Nakiska is open until end of April, Lake Louise early May, Sunshine May 24...

Hit 1' of fluffy powder in early May a couple years ago at Lake Louise. Fluffy powder up top (and 0 degrees), beers and good times at the bottom (and +10 degrees!!!) :yahoo:


----------



## 509-pow (Feb 22, 2011)

april 13th at white pass, wa. we had a few pow days last year in april.


----------



## wrathfuldeity (Oct 5, 2007)

April...there's always snow...but wut do u call decent...pow, fresh, packed, corn, iced groomers any and all are possible.


----------



## killclimbz (Aug 10, 2007)

Pretty rare that Colorado gets rain in April.
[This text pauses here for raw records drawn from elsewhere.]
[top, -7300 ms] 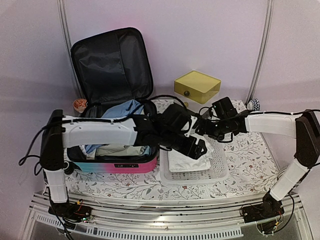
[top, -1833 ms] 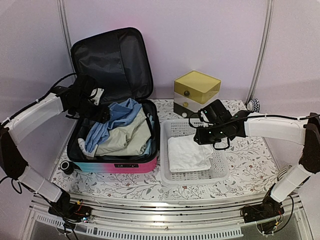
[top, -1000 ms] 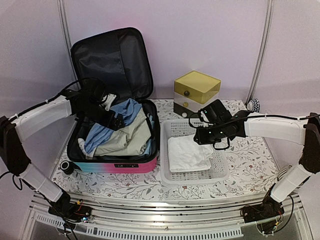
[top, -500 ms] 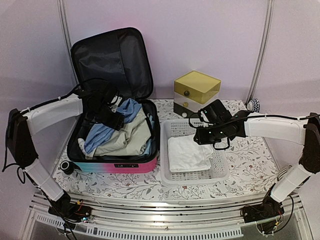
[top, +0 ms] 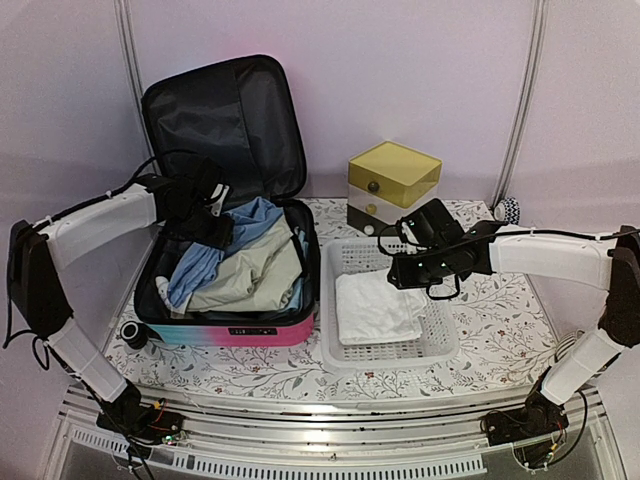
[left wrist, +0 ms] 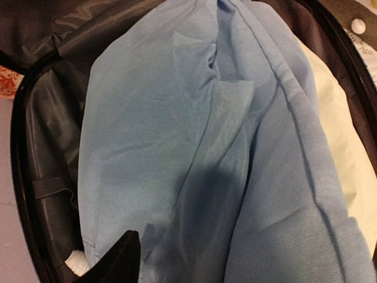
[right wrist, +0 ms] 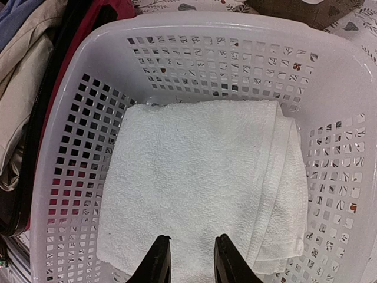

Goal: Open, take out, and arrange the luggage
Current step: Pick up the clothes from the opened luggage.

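Luggage [top: 225, 330], one; basket [top: 392, 361], one; towel [top: 375, 305], one

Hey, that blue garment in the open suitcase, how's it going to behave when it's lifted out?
The blue garment looks thin and creased, so it will probably hang limp. It seems light. It lies partly over the beige clothing, so it might drag that along.

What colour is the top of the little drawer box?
Yellow. The small white drawer box's flat yellow top shows best in the top external view.
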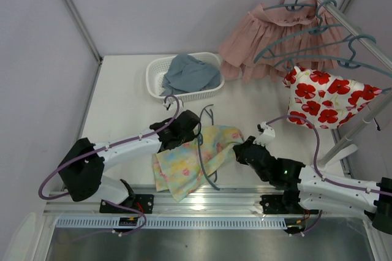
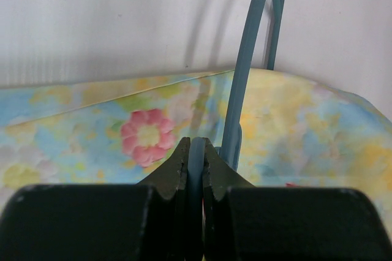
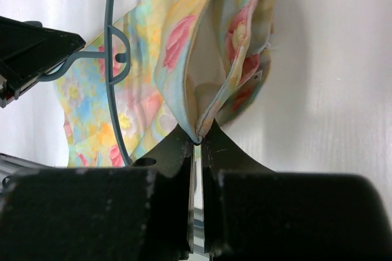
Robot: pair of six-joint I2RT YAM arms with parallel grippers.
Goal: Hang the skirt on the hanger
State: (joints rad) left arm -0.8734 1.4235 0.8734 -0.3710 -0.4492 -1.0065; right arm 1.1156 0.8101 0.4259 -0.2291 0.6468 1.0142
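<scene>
The pastel floral skirt lies rumpled on the table between the two arms. A teal hanger lies across it, its hook pointing toward the back. My left gripper is shut on the hanger's thin bar, seen close up over the skirt between the jaws. On the skirt's right side, my right gripper is shut on a folded edge of the cloth, pinched at the fingertips. The hanger shows left of that fold.
A white basket holding grey-blue cloth stands at the back. A clothes rack at the right carries a pink pleated skirt, a white red-flowered garment and spare teal hangers. A metal rail runs along the near edge.
</scene>
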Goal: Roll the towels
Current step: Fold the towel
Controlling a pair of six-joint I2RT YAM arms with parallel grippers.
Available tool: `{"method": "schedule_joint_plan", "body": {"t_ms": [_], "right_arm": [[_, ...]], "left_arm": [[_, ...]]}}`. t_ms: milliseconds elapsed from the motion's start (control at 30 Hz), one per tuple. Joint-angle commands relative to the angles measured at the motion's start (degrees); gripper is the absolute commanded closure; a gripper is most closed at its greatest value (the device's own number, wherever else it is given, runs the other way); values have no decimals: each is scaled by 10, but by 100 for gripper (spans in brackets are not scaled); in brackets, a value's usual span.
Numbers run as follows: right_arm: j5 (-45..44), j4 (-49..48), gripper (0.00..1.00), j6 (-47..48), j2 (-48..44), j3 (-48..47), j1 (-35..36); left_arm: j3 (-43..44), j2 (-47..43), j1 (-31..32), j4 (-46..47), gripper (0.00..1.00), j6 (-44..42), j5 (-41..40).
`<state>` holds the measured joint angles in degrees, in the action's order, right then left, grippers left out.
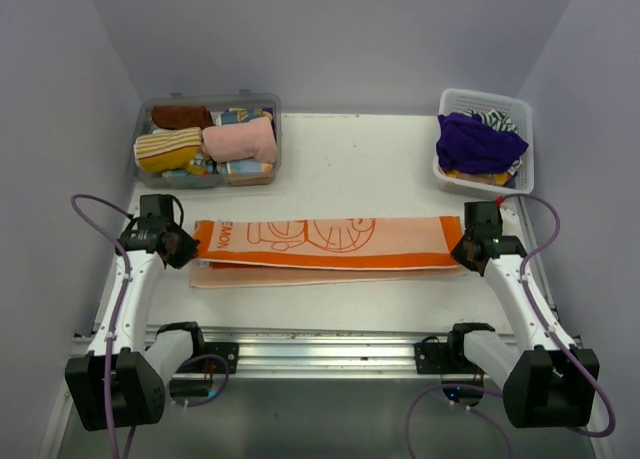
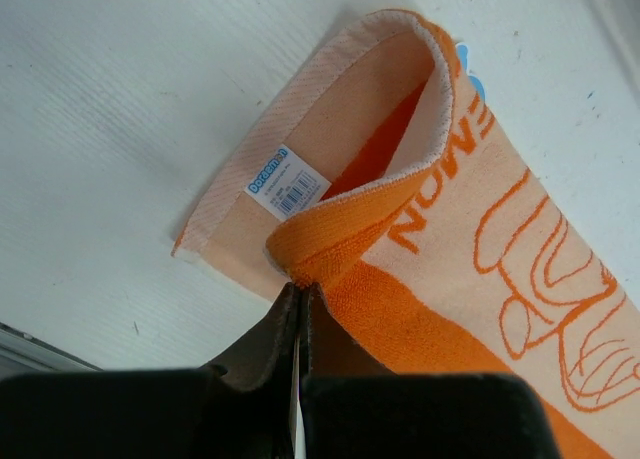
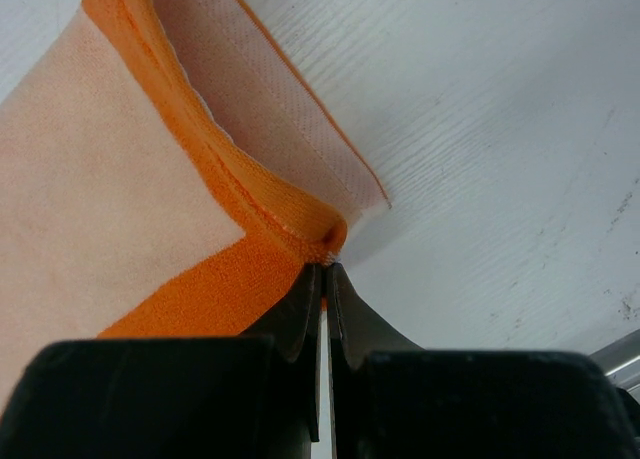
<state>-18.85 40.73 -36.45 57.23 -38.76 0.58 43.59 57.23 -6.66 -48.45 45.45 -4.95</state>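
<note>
The orange towel (image 1: 330,241) should handle limp and light; I grip its ends, left claw (image 2: 298,291) and right claw (image 3: 325,271) pinching cloth.

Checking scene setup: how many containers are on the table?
2. A clear bin at the back left, holding rolled towels; a white basket at the back right, holding loose towels. None appears hidden.
</note>
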Motion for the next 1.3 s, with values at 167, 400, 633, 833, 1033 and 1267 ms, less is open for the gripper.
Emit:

Lots of snow in April the past four seasons. It is not uncommon to get refrozen crust after a sunny day and the the temp drops well before a storm comes in. Those days suck and are the only ones I skip. For straight up spring riding California has that on lock down. Well when they have snow...

Sent from Verticalsports.com Free App


----------



## mhaas (Nov 25, 2007)

Memorial day a few winters ago










literally waist deep...









Ahh superwinter... I long for you to return..


----------



## SnowDogWax (Nov 8, 2013)

Its all good!


----------



## ridinbend (Aug 2, 2012)

mhaas said:


> Ahh superwinter... I long for you to return..


I second that.


----------



## cbrenthus (Feb 12, 2014)

How about Tahoe? Just found out I have to go to Reno 4/14 - 4/18, but I can board the weekends 

How good are the chances, should I plan to board the weekend before, the weekend after, or both?


----------



## irrballsac (Dec 31, 2011)

Ha. I just booked a flight into Seattle for the 5th to 9th. I'm gonna hit up a few places out there those days. I've got a bad itch.


----------



## wrathfuldeity (Oct 5, 2007)

irrballsac said:


> Ha. I just booked a flight into Seattle for the 5th to 9th. I'm gonna hit up a few places out there those days. I've got a bad itch.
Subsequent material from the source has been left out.